HAYATA DAİR SAÇMALAMACALAR VOL7:
Sanat ne içindir?

Sanat nedir? Nasıl sanatçı olur
insan?
Evet, sanat nedir sevgili okur, hiç
düşündünüz mü? Sözlük anlamını sormuyorum. Sizin için ne
anlam ifade ediyor sanat hiç düşündünüz mü? Biz yine de bir
ilkokul alışkanlığı olarak sözlük anlamından başlayalım.
“İlkokulun silgi kokan tebeşir lekeli yıllarında” hepimizin
kullandığı, kırmızı kaplı büyük sözlüklere göre sanatın
anlamı : “Bir duygunun, tasarının ya da güzelliğin anlatımında
kullanılan yöntemlerin tümü ya da bu anlatım sonucunda ortaya
çıkan üstün yaratıcılık”
Anlam nedir peki?
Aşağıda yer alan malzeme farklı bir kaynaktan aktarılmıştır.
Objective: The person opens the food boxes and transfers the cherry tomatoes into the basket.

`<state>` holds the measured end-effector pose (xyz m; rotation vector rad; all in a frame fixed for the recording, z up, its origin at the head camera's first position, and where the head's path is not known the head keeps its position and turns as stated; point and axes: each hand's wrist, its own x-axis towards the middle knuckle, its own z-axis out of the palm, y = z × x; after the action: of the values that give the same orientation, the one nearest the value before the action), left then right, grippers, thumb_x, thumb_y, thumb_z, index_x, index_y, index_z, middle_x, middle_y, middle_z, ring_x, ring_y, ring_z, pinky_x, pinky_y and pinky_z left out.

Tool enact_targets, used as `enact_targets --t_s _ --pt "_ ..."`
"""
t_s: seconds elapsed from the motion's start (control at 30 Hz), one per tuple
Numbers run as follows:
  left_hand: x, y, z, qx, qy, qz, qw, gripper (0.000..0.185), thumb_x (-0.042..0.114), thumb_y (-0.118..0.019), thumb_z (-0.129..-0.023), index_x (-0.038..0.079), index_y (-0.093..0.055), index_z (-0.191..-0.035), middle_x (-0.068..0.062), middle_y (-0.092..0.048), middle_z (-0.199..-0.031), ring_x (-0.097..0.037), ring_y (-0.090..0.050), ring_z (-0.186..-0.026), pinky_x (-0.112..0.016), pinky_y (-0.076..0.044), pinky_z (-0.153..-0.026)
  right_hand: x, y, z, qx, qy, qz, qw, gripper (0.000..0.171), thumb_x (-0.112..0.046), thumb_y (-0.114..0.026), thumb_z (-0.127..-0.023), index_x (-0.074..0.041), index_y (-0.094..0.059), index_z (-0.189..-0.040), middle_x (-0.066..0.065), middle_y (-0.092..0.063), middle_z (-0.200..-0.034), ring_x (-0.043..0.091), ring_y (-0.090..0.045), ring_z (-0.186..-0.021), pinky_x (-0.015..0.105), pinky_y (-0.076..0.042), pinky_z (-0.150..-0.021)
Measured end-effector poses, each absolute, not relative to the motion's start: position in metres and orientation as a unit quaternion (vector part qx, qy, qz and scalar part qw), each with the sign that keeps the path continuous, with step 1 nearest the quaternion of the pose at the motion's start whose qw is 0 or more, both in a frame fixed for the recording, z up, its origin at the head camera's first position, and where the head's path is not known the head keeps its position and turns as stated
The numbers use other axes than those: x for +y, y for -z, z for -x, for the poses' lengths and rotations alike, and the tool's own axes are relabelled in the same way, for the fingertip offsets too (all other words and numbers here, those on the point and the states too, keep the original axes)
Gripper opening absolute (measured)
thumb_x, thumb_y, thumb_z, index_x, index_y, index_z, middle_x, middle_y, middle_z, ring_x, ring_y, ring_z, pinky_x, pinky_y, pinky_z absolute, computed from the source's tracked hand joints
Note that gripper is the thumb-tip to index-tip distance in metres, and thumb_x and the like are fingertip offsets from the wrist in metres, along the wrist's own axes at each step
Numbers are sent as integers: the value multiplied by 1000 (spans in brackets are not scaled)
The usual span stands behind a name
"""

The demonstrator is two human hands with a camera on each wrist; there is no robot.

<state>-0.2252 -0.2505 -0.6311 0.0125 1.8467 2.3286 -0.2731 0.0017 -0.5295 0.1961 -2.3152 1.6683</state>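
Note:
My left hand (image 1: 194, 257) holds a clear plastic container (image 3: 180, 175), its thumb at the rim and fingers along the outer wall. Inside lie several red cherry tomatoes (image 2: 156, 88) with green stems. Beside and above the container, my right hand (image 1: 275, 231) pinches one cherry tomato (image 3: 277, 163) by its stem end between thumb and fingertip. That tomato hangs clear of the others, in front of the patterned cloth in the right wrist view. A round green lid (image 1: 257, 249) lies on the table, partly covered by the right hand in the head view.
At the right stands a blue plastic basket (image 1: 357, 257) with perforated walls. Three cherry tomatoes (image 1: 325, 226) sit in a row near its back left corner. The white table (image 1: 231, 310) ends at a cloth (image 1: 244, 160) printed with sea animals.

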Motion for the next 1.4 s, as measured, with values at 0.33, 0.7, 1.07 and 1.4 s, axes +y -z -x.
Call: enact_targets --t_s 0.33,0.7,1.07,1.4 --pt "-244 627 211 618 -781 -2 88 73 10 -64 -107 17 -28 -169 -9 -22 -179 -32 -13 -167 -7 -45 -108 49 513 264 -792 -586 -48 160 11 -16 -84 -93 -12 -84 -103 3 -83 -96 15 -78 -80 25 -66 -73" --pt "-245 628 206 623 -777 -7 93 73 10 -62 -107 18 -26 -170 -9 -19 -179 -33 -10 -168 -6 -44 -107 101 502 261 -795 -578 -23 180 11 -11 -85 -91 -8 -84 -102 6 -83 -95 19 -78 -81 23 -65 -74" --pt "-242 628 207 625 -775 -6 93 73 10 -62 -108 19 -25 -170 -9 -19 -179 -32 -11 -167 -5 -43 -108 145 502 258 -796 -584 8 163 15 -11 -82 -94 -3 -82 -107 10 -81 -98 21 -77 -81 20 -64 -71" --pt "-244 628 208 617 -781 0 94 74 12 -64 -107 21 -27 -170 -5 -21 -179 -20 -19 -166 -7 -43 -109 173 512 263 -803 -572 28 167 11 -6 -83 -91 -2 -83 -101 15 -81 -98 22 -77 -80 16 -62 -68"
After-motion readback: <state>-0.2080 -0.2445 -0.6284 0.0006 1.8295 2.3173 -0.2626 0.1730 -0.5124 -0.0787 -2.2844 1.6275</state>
Kime ya da neye göre belirlenir ki anlam? Herkes
aynı anlamımı çıkarmalı sözcüklerden? Neyse bu soruları
başka bir yazmımızda tartışırız. Biz sanata dönelim. Çok
absürt bir örnek vererek başlayalım sanatı anlamaya çalışmaya.
Mesela hepimizin hemen hemen her gün tuvalet taşına yaptığı o
muhteşem eser, sanat olamaz mı? Tanıma uygun mu hemen bakalım.
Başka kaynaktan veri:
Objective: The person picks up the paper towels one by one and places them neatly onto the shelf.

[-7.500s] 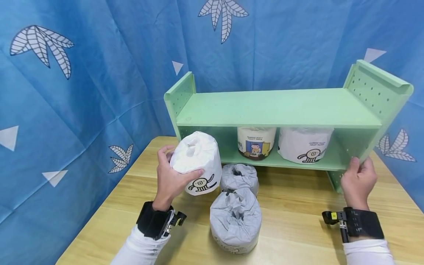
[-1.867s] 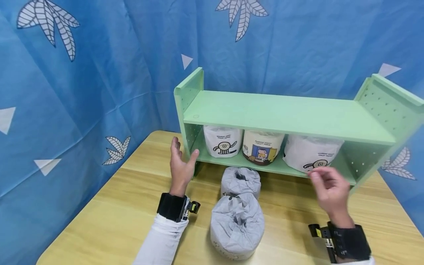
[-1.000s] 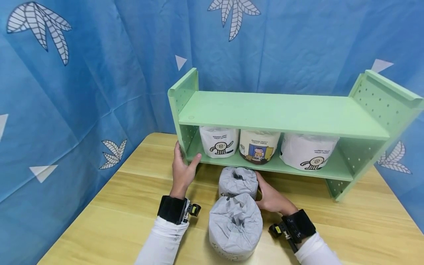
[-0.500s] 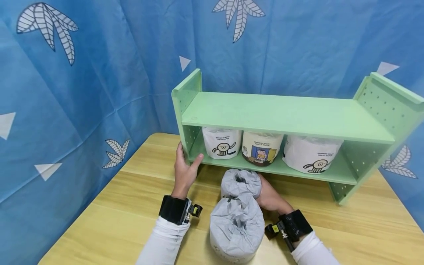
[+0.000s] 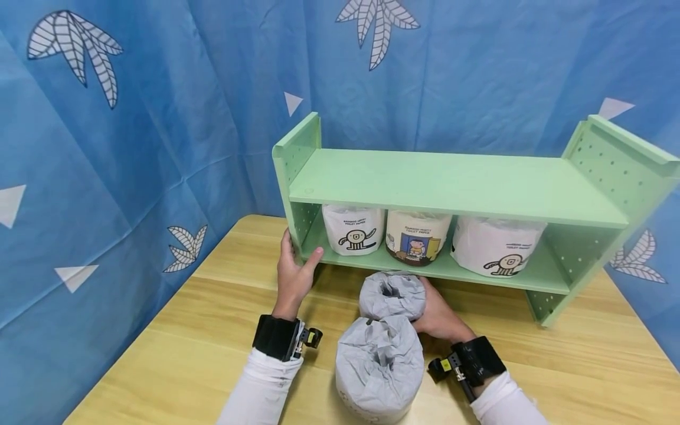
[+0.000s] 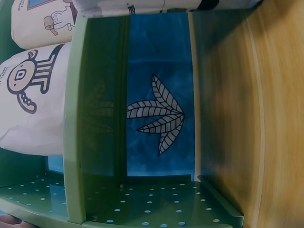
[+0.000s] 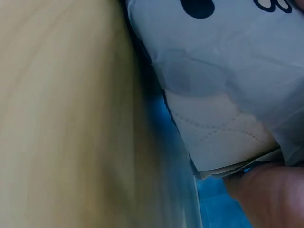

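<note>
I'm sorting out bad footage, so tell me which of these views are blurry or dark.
Head view: sharp, evenly lit, edges bowed by the wide lens. Left wrist view: sharp but dim inside the green shelf. Right wrist view: soft and too close, the grey roll and the table both blurred.

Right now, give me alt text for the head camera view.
A right hand grips a grey paper roll on a wooden table, while the left hand holds a green shelf with three rolls inside.
</note>
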A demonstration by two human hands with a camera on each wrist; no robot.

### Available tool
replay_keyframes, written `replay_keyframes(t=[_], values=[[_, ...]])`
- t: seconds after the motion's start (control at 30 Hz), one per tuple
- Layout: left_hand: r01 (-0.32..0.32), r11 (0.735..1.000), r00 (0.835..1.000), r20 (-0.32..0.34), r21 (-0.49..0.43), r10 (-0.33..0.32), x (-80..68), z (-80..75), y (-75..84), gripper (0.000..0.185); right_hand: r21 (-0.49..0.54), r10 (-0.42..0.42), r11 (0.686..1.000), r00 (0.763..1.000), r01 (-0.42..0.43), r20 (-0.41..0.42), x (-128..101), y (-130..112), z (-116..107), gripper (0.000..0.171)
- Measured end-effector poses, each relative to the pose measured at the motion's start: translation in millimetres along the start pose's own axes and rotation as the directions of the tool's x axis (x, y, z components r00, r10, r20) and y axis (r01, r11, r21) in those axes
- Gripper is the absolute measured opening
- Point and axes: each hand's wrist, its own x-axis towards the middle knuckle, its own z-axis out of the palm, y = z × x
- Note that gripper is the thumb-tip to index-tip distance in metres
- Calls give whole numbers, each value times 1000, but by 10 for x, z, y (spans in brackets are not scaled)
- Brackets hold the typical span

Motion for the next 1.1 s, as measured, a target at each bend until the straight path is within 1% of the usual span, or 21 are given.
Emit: replay_keyframes(t=[0.17, 0.37, 0.53, 0.67, 0.9, 1.0, 1.1], values=[[-9, 1000, 1000, 5, -12, 9, -11, -10, 9, 76, 31, -21, 999, 1000, 20, 12, -28, -4, -35, 113], [14, 1000, 1000, 9, -6, -14, -32, -20, 5, 76, 16, -46, 999, 999, 45, 23, -75, 6, -58, 115], [6, 1000, 1000, 9, 9, -6, -29, -27, 2, 76, 20, -71, 997, 997, 71, 29, -111, 15, -65, 113], [3, 1000, 1000, 8, 11, -3, -20, -25, 4, 76, 19, -72, 997, 997, 72, 9, -138, -23, -72, 110], [14, 1000, 1000, 0, 21, -14, -23, -23, 18, 77, -41, -66, 997, 996, 63, -62, -144, -127, -106, 109], [7, 1000, 1000, 3, 16, -7, -27, -19, 22, 77, -23, -49, 999, 996, 47, -74, -162, -139, -124, 104], [-2, 1000, 1000, 5, 12, 2, -31, -18, 17, 77, -3, -49, 999, 996, 49, -77, -175, -151, -140, 102]])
İçinde duygu var, tasarım desen mükemmel, güzellik belki yok ama
o da “göreceli”, ki bu da hepimizin bildiği en klişe laflardan
biridir, ve ortaya çıkan kesinlikle üstün yaratıcılık(ben her
zaman en çok tuvalette yaratıcı olurum mesela). Alın size sanat.
Tüm şartlar uygun bu eylemin ve ortaya çıkan eserin “sanat”
olması için. O zaman hepimiz günde en az bir kere sanat icra
ediyoruz ama neden bu eserimiz trilyonlar etmiyor ve biz dünyaca
ünlü olamıyoruz? Herkes yapıyor o eserden mi diyeceksiniz? Evet
ama herkesinki farklı. Herkesin kendine has bir yorumu var.

Peki bu
çok saçma oldu kabul ediyorum. Sanat ne o zaman? Bizi düşündüren, bize keyif veren, bazen hüzün veren, bazen de mutlu eden
ama sonuçta bize birşeyler hissettiren, bize iyi ya da kötü birşeyler
katan, ufkumuzu genişleten, bakış açısı kazandıran, bize zevk
veren şeyler desek sanat için yanlış olur mu? O zaman bir dürüm
ustasının yaptığı “çiğ köfte dürüm” de sanat olabilir
ya da bir marangozun yaptığı “tahta kapı” da sanat olabilir,
bir inşaat ustasının dizdiği “tuğlalar” da sanat olabilir.
Evet olabilir. Neden olamasın ki? Sanatı resim, heykel, takı,
giyim, müzik, tasarım... gibi alanlara sınırlandıran ne o zaman?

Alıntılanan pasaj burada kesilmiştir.